The Bell

bell-small.jpgWhen both Nancy Pearl and P.D. James say they count the novels of Iris Murdoch among the best they’ve read, you run out and seize a stack of them. I spent a lovely hour at the bookstore browsing the 5 they had in stock, and finally decided upon The Bell, published in 1958, as my first Murdoch excursion.

The premise: a lay community that serves an abbey of enclosed Anglican nuns is tragically disturbed by the attitudes and actions of an assortment of visitors present for the installation of the new abbey bell. I couldn’t resist the promise of rich insight tantalizingly posed by the opening paragraph:

Dora Greenfield left her husband because she was afraid of him. She decided six months later to return to him for the same reason. The absent Paul, haunting her with letters and telephone bells and imagined footsteps on the stairs had begun to be the greater torment. Dora suffered from guilt, and with guilt came fear. She decided at last that the persecution of his presence was to be preferred to the persecution of his absence.

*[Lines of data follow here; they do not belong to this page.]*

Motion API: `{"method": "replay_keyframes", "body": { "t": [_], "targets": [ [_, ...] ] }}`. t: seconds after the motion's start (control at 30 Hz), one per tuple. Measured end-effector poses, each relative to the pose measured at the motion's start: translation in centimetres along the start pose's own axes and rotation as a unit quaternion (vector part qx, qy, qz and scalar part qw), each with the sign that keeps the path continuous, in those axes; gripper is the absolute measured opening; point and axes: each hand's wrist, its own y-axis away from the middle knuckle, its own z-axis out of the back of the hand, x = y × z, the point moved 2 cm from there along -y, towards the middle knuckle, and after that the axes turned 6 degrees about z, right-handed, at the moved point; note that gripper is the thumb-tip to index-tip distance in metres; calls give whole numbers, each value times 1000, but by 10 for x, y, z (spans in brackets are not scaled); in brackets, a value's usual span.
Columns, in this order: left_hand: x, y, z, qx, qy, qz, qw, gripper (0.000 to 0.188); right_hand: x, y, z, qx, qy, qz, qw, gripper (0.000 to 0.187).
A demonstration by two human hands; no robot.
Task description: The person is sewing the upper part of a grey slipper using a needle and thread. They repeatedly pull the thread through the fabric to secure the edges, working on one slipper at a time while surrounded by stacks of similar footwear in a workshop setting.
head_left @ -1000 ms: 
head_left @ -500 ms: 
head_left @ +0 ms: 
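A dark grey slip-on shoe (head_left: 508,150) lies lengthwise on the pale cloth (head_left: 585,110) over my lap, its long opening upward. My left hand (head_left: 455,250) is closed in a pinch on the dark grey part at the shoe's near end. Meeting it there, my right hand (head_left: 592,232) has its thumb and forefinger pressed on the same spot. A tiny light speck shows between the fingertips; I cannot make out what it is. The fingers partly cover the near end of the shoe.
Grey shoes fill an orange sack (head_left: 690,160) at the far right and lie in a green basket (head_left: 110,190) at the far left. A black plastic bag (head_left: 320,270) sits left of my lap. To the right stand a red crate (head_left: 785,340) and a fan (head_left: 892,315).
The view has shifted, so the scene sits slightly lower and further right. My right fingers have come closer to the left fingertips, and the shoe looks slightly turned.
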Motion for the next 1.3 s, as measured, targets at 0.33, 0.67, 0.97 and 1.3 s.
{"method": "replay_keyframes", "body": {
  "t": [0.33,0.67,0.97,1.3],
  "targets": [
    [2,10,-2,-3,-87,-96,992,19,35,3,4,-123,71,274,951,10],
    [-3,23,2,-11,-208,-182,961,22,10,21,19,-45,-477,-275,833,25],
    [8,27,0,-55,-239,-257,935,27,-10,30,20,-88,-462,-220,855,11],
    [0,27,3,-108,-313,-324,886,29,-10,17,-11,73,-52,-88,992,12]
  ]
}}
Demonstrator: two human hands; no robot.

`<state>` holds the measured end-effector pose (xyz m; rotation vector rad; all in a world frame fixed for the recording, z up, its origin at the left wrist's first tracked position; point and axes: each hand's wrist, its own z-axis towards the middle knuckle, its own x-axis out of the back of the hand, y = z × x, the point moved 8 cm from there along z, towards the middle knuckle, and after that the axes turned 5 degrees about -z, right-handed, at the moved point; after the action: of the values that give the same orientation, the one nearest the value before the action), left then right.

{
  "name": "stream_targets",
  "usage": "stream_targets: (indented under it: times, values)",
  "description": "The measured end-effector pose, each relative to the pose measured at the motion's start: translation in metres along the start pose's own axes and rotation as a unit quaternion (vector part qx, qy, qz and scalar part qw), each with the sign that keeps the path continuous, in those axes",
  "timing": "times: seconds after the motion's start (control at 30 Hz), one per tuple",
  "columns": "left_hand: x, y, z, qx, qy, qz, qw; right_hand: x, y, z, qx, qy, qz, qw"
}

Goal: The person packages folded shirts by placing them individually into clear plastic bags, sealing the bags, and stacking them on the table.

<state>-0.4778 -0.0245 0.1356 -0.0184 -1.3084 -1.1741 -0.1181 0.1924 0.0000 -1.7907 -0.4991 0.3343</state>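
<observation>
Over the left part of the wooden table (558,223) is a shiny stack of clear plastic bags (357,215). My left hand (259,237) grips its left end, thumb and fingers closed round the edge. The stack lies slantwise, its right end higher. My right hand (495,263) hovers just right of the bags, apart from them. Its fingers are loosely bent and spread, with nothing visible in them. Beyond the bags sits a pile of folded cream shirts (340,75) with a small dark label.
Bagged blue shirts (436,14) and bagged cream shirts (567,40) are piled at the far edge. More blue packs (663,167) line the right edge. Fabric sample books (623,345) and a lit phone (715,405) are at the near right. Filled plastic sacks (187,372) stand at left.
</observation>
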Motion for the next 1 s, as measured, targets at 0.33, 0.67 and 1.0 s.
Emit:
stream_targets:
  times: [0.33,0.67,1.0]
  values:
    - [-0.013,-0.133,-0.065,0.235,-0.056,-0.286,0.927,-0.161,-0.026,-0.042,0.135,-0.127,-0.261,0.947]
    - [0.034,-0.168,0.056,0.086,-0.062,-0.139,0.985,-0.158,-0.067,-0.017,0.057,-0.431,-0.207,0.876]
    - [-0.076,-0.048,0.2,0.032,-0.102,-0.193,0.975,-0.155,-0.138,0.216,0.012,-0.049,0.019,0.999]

The most moving novels are those that illuminate the human condition, and Murdoch—who was educated at Oxford and Cambridge and wrote philosophical works, plays, and poetry in addition to 26 novels—does not disappoint. The internal monologues of The Bell’s three narrators provide running commentary on religion, faith, sex, and the propensity of human beings to ruin each other despite sometimes-good intentions. Dora, introduced in the first paragraph, is a young, disenfranchised, and unfaithful wife; hastily married, she soon discovers she is counted among the aesthetic treasures neatly displayed in her husband’s drawing room and then shipped to the abbey where he is studying antique manuscripts relating to the old bell. Toby, a second narrator, is sincere and naïve, eager to spend his summer away from city life, laboring in the community’s vegetable gardens before he enters Cambridge. The third perspective is that of Michael, head of the lay community, distracted from wise leadership by earnest daily wrestling with his faith, seeking to serve God while protecting the secret of his gay past.

Each member of the secluded community has a different reason for being there, but they share unrealistic expectations: Dora thinks her husband Paul will appreciate her more in the simple country setting; Paul thinks Dora will behave more virtuously in a religious setting; the housekeeper, Mrs. Mark, thinks her position in a spiritual household gives her a right to control and judge the others; Toby thinks the sweat on his brow and dirt under his fingernails will preserve him against youthful distractions. But Murdoch’s motley crew discovers that “Those who hope, by retiring from the world, to earn a holiday from human frailty, in themselves and others, are usually disappointed.”

Amid whispers about the fate of the abbey’s possibly-magical former bell and preparations for the arrival of the new one, Dora, Toby, and Michael discover the strength of their frailties and the frailty of their strengths. Some lessons are learned only in hindsight, and Michael realizes that “our actions are like ships which we may watch set out to sea, and not know when or with what cargo they will return to port.” For some, death will be the cargo; for others, it will be the desire for death, but “death is not easy, and life can win by simulating it.” A blessed few will gain wisdom and allow it to direct future choices.

The Bell
is surprisingly suspenseful, contemplative but evenly-paced. And it prompts deep questions about the nature of true faith and the shape of obedience. In other words, it has both the form and the purpose of the best literature—and now I am eager to scoop up all the other Murdoch novels I can find!